• [Work task]
Output the material exactly, keeping every line intact.

Information supplied Block Start

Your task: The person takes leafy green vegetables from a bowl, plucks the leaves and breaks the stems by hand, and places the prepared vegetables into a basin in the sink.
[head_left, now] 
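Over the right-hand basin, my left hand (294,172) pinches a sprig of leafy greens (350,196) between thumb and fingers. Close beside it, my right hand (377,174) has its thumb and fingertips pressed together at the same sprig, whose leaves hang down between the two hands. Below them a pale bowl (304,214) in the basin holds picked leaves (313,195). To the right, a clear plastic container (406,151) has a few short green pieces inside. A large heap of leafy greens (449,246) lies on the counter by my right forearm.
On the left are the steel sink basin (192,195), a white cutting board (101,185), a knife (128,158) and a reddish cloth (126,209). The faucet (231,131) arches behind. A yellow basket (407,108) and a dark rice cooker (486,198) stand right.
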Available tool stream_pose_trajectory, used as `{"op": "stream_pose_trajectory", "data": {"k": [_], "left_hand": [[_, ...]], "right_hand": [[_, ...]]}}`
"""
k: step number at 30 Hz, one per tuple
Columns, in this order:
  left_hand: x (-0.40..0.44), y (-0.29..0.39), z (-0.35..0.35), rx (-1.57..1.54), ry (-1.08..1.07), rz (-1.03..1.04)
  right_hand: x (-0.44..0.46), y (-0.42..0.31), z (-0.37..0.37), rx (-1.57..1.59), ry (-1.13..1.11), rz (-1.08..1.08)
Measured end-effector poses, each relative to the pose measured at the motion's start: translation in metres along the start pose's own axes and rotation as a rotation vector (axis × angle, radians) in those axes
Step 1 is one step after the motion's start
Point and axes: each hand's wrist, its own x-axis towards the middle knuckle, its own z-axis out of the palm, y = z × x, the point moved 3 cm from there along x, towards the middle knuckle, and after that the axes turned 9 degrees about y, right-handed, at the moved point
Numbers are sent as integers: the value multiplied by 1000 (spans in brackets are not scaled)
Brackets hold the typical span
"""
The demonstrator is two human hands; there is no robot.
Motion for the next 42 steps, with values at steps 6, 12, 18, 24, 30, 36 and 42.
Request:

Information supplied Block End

• [Your response]
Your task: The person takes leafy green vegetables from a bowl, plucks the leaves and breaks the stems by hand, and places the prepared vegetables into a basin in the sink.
[head_left, now] 
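Over the right-hand basin, my left hand (294,172) pinches a sprig of leafy greens (350,196) between thumb and fingers. Close beside it, my right hand (377,174) has its thumb and fingertips pressed together at the same sprig, whose leaves hang down between the two hands. Below them a pale bowl (304,214) in the basin holds picked leaves (313,195). To the right, a clear plastic container (406,151) has a few short green pieces inside. A large heap of leafy greens (449,246) lies on the counter by my right forearm.
On the left are the steel sink basin (192,195), a white cutting board (101,185), a knife (128,158) and a reddish cloth (126,209). The faucet (231,131) arches behind. A yellow basket (407,108) and a dark rice cooker (486,198) stand right.
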Available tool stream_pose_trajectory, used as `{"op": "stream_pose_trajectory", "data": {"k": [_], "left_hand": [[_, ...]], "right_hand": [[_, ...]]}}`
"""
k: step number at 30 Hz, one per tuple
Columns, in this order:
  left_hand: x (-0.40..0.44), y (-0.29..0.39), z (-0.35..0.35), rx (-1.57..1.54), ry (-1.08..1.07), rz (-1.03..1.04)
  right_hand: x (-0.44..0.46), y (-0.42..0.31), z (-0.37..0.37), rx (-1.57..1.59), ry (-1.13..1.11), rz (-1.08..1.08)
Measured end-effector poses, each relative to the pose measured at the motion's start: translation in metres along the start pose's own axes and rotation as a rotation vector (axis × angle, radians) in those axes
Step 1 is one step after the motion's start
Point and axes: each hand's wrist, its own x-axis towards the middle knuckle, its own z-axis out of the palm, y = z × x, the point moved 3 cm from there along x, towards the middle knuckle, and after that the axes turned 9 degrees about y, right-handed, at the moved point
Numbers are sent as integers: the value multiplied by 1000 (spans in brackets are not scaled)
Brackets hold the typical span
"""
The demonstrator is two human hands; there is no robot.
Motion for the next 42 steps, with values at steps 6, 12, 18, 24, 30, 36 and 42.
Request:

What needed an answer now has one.